Assignment: Nothing but the pictures may be dropped; the rest of the listing is to be written out exactly.

** The data follows **

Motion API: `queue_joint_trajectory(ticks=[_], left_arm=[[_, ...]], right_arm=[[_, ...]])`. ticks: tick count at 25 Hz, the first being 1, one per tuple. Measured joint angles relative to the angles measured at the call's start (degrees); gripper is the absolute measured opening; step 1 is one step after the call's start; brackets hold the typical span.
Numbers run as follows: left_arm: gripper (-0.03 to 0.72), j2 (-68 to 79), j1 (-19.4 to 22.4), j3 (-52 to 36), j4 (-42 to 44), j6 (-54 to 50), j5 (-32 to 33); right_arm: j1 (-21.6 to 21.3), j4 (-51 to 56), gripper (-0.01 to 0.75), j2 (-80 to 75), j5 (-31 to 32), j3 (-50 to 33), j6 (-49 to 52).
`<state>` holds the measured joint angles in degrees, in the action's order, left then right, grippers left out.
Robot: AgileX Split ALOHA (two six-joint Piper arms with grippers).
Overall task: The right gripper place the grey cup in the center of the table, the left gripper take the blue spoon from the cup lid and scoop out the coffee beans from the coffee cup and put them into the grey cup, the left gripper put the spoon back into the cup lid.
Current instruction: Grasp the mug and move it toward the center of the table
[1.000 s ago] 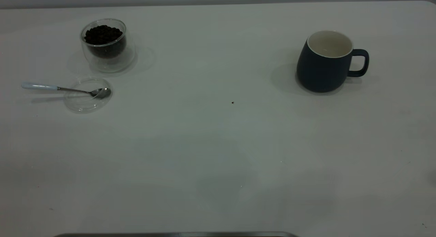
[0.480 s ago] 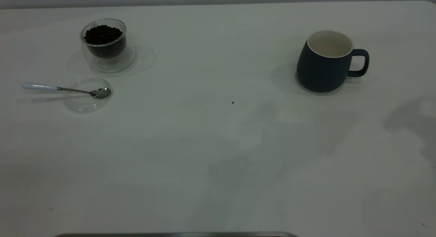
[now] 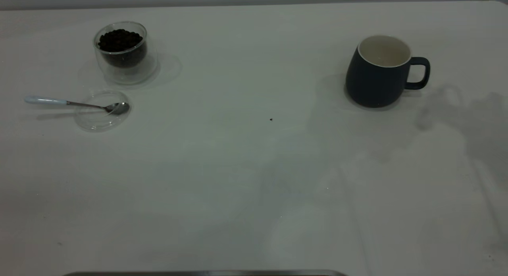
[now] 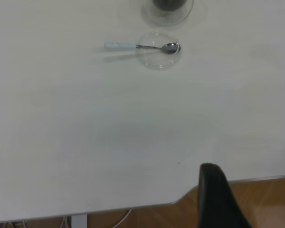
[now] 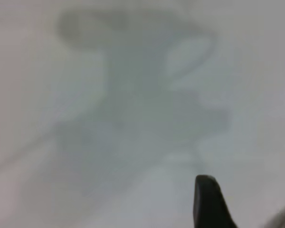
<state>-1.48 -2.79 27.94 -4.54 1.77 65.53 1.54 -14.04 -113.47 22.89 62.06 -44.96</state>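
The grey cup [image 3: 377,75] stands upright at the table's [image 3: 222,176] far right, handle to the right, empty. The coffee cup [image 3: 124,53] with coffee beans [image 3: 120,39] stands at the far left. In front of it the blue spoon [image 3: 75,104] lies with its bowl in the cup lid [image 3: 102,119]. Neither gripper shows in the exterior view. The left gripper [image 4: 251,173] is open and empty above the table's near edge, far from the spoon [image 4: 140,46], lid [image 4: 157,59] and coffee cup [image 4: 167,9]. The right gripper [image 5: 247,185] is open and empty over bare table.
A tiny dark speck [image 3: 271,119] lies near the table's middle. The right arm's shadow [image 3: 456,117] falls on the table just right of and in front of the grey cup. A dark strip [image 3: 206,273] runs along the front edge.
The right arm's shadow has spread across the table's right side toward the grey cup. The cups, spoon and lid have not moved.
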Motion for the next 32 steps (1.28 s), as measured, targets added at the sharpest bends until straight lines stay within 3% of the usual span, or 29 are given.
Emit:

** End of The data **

Answer space:
Motion API: `queue_joint_trajectory(ticks=[_], left_arm=[[_, ...]], right_arm=[[_, ...]])`. ticks: tick count at 25 Hz, the first being 1, one per tuple. Measured joint angles relative to the angles measured at the call's start (degrees); gripper is the absolute measured opening; step 1 is one step after the call's start; brackets hold the typical span.
Numbers run as follows: left_arm: gripper (-0.03 to 0.72), j2 (-68 to 79), j1 (-19.4 to 22.4), j3 (-52 to 36), j4 (-42 to 44), j6 (-54 to 50), j5 (-32 to 33); right_arm: j1 (-21.6 to 21.3), j4 (-51 to 56), gripper (-0.01 to 0.75), j2 (-80 to 75), j5 (-31 to 32), j3 (-50 to 33), j6 (-49 to 52).
`<state>` holds the measured joint angles in degrees, in the action's order, left then right, grippers left out.
Robot: AgileX Split ALOHA (two six-joint Piper arms with grippers).
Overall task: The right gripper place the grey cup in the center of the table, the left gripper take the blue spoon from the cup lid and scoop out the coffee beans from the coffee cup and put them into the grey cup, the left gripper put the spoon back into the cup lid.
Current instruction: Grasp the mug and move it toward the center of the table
[1.000 s ago] 
[0.480 s ago] 
[now] 
[now] 
[now] 
<state>-1.48 -2.79 27.94 -4.54 1.77 65.53 1.54 -14.04 -113.47 22.89 62.06 -44.96</state>
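The grey cup [image 3: 377,75] stands upright at the table's [image 3: 222,176] far right, handle to the right, empty. The coffee cup [image 3: 124,53] with coffee beans [image 3: 120,39] stands at the far left. In front of it the blue spoon [image 3: 75,104] lies with its bowl in the cup lid [image 3: 102,119]. Neither gripper shows in the exterior view. The left gripper [image 4: 251,173] is open and empty above the table's near edge, far from the spoon [image 4: 140,46], lid [image 4: 157,59] and coffee cup [image 4: 167,9]. The right gripper [image 5: 247,185] is open and empty over bare table.
A tiny dark speck [image 3: 271,119] lies near the table's middle. The right arm's shadow [image 3: 456,117] falls on the table just right of and in front of the grey cup. A dark strip [image 3: 206,273] runs along the front edge.
The right arm's shadow has spread across the table's right side toward the grey cup. The cups, spoon and lid have not moved.
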Motion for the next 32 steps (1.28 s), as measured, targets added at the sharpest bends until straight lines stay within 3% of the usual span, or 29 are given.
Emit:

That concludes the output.